Azerbaijani cleric and scholar (1854–1932)

Mahammad Hasan Ismayil oghlu Mövlazadeh Shakavi (محمد حسن اسماعیل اوغلی مولازاده شکوی, Məhəmməd Həsən İsmayıl oğlu Mövlazadə Şəkəvi) was an Azerbaijani marja' who served as the sixth Sheikh ul-Islam (Islamic Leader) of the Caucasus. He the first Islamic scholar to translate the Quran into the Azerbaijani language and the last Marja' native to North Azerbaijan.

==Early life==
Mahammad Hasan was born in 1854. He received his first religious education at Shaki mollakhane, which he later continued at Ganja Madrasa. After graduation from madrasah he served for a few years as mullah (mosque leaders) of Ganja Jum'a mosque. He later decided to continue his education and for this purpose traveled to Iraq where he advanced his degree in religion studies.

==Career==
In 1891 he returned to the Caucasus and published the first joint Hijri and Gregorian calendars in Persian.

In 1893 Mahammad Hasan Movlazada started teaching Islamic religious law (Shariat and Fiqh) at Tiflis Muslim Religious Scholl. He later served as qadi of Jabrayil, Ganja, Tiflis and Kutaisi regions.

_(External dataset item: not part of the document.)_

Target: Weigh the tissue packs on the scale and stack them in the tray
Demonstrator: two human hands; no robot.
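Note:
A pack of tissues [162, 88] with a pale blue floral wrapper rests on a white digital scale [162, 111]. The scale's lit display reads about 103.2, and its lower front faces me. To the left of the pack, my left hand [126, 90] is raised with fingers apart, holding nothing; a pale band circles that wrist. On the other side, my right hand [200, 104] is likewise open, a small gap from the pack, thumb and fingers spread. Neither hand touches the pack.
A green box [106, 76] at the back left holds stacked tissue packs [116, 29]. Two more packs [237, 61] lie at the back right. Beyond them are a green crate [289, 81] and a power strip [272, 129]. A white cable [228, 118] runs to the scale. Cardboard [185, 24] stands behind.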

In 1908 Mahammad Hasan Movlazada had been elected as the sixth Sheikh ul-Islam of Muslims of the Caucasus.

In 1908 in Tiflis he publishes Kitab al-bayan fi tafsir al-Quran - the two-volume edition of Koran's translation and tafsir (commentary). This work has been re-published in Baku in 1990.

Movlazada Mahammad Hasan Ismayil oglu Shakavi died in 1932 in Tbilisi.